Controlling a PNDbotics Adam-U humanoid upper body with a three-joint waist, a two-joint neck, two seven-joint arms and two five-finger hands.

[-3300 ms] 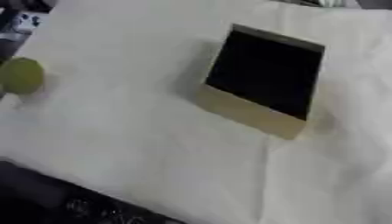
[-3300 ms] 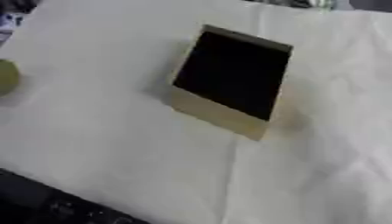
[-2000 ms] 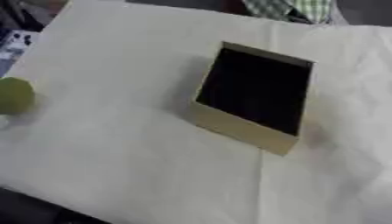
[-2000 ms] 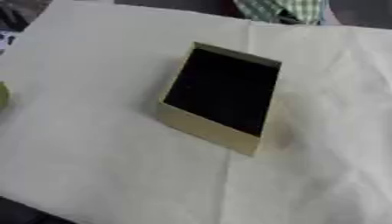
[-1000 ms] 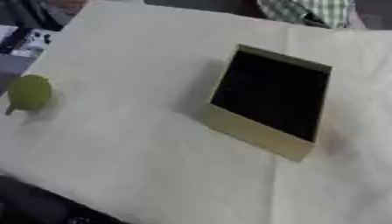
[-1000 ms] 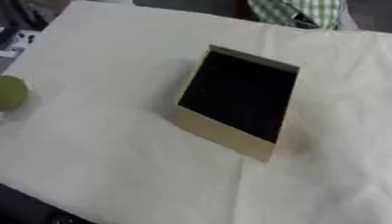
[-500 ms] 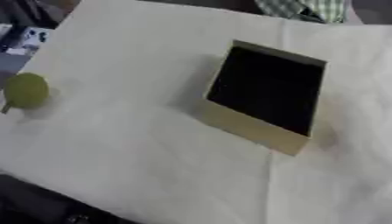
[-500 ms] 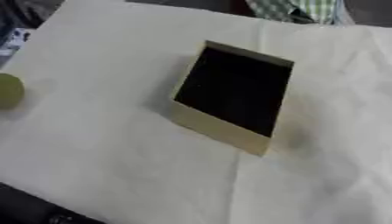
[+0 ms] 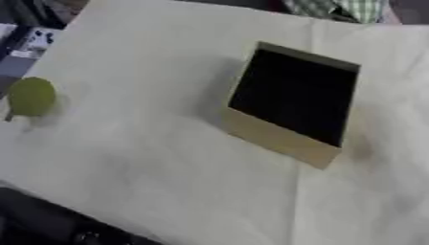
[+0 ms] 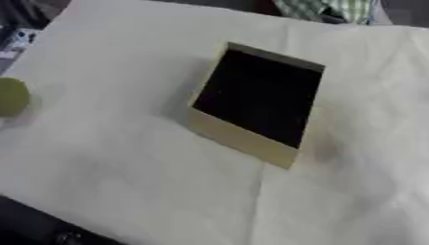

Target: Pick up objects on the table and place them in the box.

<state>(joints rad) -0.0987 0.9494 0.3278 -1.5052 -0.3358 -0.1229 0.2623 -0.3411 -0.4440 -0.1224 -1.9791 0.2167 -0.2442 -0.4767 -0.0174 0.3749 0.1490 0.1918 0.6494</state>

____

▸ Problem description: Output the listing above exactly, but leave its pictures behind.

▸ Exercise solution:
Controlling a PNDbotics Adam-U humanoid upper body with a three-joint waist, a two-joint neck, two seven-joint arms and two five-finger hands.

[-3300 ms] 
[-3300 ms] 
[-2000 ms] 
[-2000 ms] 
[-1000 ms] 
[-1000 ms] 
[-500 ms] 
[-500 ms] 
[+0 ms] 
[+0 ms] 

Target: Pick up objects on the table and place them in the box.

<state>(joints rad) -0.0987 0.9494 0.3278 -1.5052 -0.3358 -0.1229 0.2623 -0.3411 -0.4440 -0.1224 -1.9791 0.2167 -0.2442 -0.4767 -0.0174 0.3749 0.1490 0.1918 0.6494</state>

Nothing further remains in the output.